In Zürich herrscht Wohnungsnot – wieder einmal! In den 1990er Jahren ertönte einst der Ruf «Wo, Wo, Wohnige», in der 2000er startete der damalige Stadtpräsident Elmar Ledergerber das Programm «10’000 Wohnungen in zehn Jahren» (und konnte es mehr als erfüllen) und trotzdem fehlen bereits wieder Wohnungen, insbesondere bezahlbare.

Zürich wohnt zu gross

Erst vor wenigen Wochen übertraf die Bevölkerung der Stadt Zürich die Zahl, die sie beim letzten Rekordstand von 1962 aufwies. Warum fehlt Wohnraum, wenn in den letzten Jahrzehnten zig-tausend Wohnungen gebaut worden sind? Der Grund liegt ganz einfach im Wohnflächenverbrauch. Während 1970 die durchschnittliche Wohnfläche knapp 30 Quadratmeter pro Person betrug, ist sie bis 2021 auf knapp 40 Quadratmeter gestiegen! Würden wir noch genauso bescheiden wohnen wie vor 50 Jahren, könnten heute über 586’000 Menschen in unsere Stadt wohnen!

Hier muss eine Grüne Wohnpolitik ansetzen – beim Flächenverbrauch!
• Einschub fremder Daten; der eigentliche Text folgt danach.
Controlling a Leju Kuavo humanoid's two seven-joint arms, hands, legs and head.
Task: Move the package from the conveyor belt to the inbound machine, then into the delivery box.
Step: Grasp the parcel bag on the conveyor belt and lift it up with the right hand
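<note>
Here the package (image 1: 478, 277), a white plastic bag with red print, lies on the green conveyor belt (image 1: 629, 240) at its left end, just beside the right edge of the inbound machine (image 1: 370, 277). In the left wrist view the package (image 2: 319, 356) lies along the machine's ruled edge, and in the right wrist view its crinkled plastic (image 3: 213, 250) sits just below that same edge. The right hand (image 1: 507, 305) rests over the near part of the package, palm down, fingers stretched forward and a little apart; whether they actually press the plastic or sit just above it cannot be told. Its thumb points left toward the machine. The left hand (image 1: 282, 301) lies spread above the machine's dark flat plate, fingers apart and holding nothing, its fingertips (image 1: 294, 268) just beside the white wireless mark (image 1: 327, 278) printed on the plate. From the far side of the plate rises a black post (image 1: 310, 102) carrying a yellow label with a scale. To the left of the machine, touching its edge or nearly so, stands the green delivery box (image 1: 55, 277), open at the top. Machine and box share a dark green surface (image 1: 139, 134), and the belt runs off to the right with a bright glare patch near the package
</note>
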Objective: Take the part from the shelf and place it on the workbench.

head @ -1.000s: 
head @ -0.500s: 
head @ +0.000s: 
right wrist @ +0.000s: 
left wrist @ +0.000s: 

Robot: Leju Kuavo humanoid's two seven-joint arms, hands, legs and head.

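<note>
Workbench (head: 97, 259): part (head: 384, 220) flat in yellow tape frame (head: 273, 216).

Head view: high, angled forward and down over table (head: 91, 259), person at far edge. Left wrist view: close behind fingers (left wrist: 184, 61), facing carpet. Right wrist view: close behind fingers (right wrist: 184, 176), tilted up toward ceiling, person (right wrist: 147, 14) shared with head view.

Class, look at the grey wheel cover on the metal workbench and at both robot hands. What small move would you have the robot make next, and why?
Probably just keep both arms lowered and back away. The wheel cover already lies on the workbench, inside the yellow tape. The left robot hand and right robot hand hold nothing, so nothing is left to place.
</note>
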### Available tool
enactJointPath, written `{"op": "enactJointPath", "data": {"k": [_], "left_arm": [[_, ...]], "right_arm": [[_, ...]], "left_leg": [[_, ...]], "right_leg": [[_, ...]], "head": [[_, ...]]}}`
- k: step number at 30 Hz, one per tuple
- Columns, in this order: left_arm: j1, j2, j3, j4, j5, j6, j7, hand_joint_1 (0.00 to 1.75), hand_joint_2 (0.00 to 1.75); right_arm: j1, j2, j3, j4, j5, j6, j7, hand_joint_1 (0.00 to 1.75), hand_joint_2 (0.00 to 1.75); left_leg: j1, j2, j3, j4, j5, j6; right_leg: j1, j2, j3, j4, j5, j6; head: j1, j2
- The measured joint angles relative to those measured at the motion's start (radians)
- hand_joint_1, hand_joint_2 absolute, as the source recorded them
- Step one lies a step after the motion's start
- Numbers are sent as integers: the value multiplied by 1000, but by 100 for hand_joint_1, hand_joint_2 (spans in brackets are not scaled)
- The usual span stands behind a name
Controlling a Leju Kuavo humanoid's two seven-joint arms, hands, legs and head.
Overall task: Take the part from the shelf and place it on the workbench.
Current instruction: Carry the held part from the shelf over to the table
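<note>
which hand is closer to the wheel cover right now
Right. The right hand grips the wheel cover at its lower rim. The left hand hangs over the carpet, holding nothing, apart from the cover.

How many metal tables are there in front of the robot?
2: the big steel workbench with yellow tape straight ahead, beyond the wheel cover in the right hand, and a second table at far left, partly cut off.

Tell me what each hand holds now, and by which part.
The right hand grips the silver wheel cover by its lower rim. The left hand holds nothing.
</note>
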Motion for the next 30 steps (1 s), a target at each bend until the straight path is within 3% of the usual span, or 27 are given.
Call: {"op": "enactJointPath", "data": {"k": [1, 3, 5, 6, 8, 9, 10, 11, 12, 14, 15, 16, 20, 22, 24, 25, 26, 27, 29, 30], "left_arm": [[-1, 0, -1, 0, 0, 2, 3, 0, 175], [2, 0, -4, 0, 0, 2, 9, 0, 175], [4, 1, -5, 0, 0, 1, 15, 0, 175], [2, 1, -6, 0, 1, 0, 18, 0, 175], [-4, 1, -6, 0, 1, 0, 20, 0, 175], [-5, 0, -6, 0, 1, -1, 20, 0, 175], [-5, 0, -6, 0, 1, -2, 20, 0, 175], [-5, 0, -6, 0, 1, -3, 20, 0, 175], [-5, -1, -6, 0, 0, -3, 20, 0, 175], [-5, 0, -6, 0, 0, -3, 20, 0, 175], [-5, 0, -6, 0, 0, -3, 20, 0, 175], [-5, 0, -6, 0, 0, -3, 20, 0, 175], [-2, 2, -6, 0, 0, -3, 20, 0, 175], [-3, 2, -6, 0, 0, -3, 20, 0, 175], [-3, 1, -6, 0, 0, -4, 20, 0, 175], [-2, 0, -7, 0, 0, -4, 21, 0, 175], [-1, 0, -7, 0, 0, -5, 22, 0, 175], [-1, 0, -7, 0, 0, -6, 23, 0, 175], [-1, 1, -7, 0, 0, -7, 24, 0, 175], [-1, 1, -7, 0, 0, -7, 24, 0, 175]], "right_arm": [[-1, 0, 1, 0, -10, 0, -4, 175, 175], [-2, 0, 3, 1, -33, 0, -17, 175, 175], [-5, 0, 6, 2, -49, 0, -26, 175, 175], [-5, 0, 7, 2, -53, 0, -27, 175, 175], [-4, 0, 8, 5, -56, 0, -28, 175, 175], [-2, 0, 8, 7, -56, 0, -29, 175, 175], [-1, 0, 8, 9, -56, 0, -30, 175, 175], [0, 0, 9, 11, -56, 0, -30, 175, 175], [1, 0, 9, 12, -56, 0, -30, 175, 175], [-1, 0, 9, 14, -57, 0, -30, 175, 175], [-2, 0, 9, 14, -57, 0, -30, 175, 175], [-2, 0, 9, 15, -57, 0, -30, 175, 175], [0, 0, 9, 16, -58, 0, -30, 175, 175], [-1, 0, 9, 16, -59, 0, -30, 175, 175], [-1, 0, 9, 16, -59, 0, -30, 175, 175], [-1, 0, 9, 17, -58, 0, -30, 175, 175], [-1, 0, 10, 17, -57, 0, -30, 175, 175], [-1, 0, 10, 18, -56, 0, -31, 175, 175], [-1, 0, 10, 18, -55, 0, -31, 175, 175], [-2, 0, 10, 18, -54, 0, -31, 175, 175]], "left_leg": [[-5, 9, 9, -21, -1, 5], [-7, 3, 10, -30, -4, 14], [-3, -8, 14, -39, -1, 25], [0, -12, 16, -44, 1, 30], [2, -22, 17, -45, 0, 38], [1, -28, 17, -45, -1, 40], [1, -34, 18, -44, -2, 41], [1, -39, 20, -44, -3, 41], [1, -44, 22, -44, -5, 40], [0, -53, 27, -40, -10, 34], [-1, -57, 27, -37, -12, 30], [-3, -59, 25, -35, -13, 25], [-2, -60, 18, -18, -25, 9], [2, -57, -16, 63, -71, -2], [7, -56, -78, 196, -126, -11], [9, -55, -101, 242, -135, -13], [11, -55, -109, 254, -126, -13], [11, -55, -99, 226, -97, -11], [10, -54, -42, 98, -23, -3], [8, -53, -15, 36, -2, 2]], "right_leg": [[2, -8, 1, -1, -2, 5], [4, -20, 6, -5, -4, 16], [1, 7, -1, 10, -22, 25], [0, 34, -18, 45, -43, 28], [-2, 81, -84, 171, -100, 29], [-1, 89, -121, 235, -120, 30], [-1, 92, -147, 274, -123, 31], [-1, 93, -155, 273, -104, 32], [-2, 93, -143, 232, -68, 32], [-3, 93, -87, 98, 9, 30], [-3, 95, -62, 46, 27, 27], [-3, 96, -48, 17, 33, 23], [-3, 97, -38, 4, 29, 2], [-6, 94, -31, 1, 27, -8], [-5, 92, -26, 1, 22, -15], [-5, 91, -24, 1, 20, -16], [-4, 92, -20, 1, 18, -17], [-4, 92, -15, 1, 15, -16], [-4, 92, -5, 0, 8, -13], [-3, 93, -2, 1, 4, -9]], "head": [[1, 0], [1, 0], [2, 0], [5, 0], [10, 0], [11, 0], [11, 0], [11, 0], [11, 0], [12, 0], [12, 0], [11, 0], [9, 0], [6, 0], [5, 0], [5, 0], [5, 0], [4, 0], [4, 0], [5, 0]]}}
Denn jeder Quadratmeter Wohnung will beheizt sein und jeder Quadratmeter muss gebaut werden, steht auf Land, das fortan versiegelt ist, verbraucht Energie für Beton, Stahl, Glas und andere Baumaterialien und stösst dabei grosse Mengen an Treibhausgasen aus.

Gemeinnutz vor Eigentum

Die meisten Genossenschaften sind hier vorbildlich. Ihre Wohnungsgrundrisse sind kleiner und werden dichter bewohnt, als kommerzielle Wohnungen, sofern Belegungsvorschriften gelten. Auch das verdeutlichen ein paar Zahlen. Genossenschafter*innen wohnen in der Stadt Zürich auf durchschnittlich 35 Quadratmeter, während Mieter*innen kommerziell vermieteter Wohnungen 42 Quadratmeter konsumieren, also rund 20 % mehr. Und beim selbstbewohnten Stockwerkeigentum, beträgt der Wohnflächenverbrauch gar 52 Quadratmeter pro Person! Wir GRÜNE sollten also die Förderung von Wohneigentum ablehnen, wie zum Beispiel den Vorbezug von Pensionskassengeldern.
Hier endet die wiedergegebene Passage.